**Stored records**
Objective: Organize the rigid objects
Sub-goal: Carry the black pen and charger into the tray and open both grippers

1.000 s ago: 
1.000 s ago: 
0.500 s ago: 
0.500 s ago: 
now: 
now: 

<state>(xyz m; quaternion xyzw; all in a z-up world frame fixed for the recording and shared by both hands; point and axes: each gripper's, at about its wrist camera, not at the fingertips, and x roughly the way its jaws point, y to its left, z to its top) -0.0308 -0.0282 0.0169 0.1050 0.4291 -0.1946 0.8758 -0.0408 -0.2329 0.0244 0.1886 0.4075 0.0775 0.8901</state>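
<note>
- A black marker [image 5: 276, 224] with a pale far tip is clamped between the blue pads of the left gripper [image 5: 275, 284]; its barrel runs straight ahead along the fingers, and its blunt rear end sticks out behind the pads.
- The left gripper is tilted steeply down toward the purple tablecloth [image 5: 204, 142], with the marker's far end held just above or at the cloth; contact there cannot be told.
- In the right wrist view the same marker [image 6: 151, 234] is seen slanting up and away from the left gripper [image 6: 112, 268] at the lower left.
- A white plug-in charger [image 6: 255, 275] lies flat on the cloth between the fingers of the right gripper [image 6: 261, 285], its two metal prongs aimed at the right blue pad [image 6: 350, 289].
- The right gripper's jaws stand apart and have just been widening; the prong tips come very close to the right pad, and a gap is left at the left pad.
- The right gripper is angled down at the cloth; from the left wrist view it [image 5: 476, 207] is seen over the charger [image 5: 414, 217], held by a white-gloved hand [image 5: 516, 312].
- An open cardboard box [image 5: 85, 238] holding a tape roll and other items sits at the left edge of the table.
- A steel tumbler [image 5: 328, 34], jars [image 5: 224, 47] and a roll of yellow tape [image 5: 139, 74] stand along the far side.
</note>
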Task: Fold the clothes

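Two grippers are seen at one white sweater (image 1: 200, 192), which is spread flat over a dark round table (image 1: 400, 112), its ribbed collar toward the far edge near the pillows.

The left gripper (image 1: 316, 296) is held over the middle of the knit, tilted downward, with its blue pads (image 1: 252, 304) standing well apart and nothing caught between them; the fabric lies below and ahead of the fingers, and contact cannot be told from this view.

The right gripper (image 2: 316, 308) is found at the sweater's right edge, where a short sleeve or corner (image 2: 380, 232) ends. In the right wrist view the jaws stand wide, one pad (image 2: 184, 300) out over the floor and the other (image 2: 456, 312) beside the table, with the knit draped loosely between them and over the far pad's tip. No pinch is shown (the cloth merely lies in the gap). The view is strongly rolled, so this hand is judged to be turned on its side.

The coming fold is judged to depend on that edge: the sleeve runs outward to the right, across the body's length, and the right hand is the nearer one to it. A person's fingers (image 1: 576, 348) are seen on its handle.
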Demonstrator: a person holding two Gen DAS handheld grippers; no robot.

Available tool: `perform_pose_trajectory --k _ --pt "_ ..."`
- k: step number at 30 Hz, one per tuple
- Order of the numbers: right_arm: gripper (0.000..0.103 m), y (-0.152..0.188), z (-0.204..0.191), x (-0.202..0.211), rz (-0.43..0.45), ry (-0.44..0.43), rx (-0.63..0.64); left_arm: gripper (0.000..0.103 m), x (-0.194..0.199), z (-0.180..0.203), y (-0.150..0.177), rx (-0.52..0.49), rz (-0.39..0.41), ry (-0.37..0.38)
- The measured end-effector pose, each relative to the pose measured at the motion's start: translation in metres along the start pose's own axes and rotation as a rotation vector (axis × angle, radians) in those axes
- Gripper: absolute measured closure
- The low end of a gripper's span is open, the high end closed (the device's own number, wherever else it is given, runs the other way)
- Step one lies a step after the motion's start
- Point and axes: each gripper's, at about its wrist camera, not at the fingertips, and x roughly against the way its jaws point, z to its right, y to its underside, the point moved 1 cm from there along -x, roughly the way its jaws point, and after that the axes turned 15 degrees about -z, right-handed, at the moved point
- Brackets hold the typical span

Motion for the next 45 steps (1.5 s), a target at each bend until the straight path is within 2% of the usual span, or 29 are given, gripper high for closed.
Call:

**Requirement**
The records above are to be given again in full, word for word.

**Written response**
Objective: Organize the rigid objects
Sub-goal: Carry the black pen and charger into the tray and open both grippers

1.000 s ago: 
1.000 s ago: 
0.500 s ago: 
0.500 s ago: 
now: 
now: 

<state>(xyz m; quaternion xyzw; all in a z-up world frame fixed for the recording and shared by both hands; point and axes: each gripper's, at about its wrist camera, not at the fingertips, and x roughly the way its jaws point, y to its left, z to its top) -0.0308 -0.0282 0.0169 0.1050 0.4291 -0.1946 0.8758 -0.0408 -0.2329 0.0244 0.1886 0.4075 0.0775 0.8901</state>
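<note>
- A black marker [image 5: 276, 224] with a pale far tip is clamped between the blue pads of the left gripper [image 5: 275, 284]; its barrel runs straight ahead along the fingers, and its blunt rear end sticks out behind the pads.
- The left gripper is tilted steeply down toward the purple tablecloth [image 5: 204, 142], with the marker's far end held just above or at the cloth; contact there cannot be told.
- In the right wrist view the same marker [image 6: 151, 234] is seen slanting up and away from the left gripper [image 6: 112, 268] at the lower left.
- A white plug-in charger [image 6: 255, 275] lies flat on the cloth between the fingers of the right gripper [image 6: 261, 285], its two metal prongs aimed at the right blue pad [image 6: 350, 289].
- The right gripper's jaws stand apart and have just been widening; the prong tips come very close to the right pad, and a gap is left at the left pad.
- The right gripper is angled down at the cloth; from the left wrist view it [image 5: 476, 207] is seen over the charger [image 5: 414, 217], held by a white-gloved hand [image 5: 516, 312].
- An open cardboard box [image 5: 85, 238] holding a tape roll and other items sits at the left edge of the table.
- A steel tumbler [image 5: 328, 34], jars [image 5: 224, 47] and a roll of yellow tape [image 5: 139, 74] stand along the far side.
</note>
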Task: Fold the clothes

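Two grippers are seen at one white sweater (image 1: 200, 192), which is spread flat over a dark round table (image 1: 400, 112), its ribbed collar toward the far edge near the pillows.

The left gripper (image 1: 316, 296) is held over the middle of the knit, tilted downward, with its blue pads (image 1: 252, 304) standing well apart and nothing caught between them; the fabric lies below and ahead of the fingers, and contact cannot be told from this view.

The right gripper (image 2: 316, 308) is found at the sweater's right edge, where a short sleeve or corner (image 2: 380, 232) ends. In the right wrist view the jaws stand wide, one pad (image 2: 184, 300) out over the floor and the other (image 2: 456, 312) beside the table, with the knit draped loosely between them and over the far pad's tip. No pinch is shown (the cloth merely lies in the gap). The view is strongly rolled, so this hand is judged to be turned on its side.

The coming fold is judged to depend on that edge: the sleeve runs outward to the right, across the body's length, and the right hand is the nearer one to it. A person's fingers (image 1: 576, 348) are seen on its handle.
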Demonstrator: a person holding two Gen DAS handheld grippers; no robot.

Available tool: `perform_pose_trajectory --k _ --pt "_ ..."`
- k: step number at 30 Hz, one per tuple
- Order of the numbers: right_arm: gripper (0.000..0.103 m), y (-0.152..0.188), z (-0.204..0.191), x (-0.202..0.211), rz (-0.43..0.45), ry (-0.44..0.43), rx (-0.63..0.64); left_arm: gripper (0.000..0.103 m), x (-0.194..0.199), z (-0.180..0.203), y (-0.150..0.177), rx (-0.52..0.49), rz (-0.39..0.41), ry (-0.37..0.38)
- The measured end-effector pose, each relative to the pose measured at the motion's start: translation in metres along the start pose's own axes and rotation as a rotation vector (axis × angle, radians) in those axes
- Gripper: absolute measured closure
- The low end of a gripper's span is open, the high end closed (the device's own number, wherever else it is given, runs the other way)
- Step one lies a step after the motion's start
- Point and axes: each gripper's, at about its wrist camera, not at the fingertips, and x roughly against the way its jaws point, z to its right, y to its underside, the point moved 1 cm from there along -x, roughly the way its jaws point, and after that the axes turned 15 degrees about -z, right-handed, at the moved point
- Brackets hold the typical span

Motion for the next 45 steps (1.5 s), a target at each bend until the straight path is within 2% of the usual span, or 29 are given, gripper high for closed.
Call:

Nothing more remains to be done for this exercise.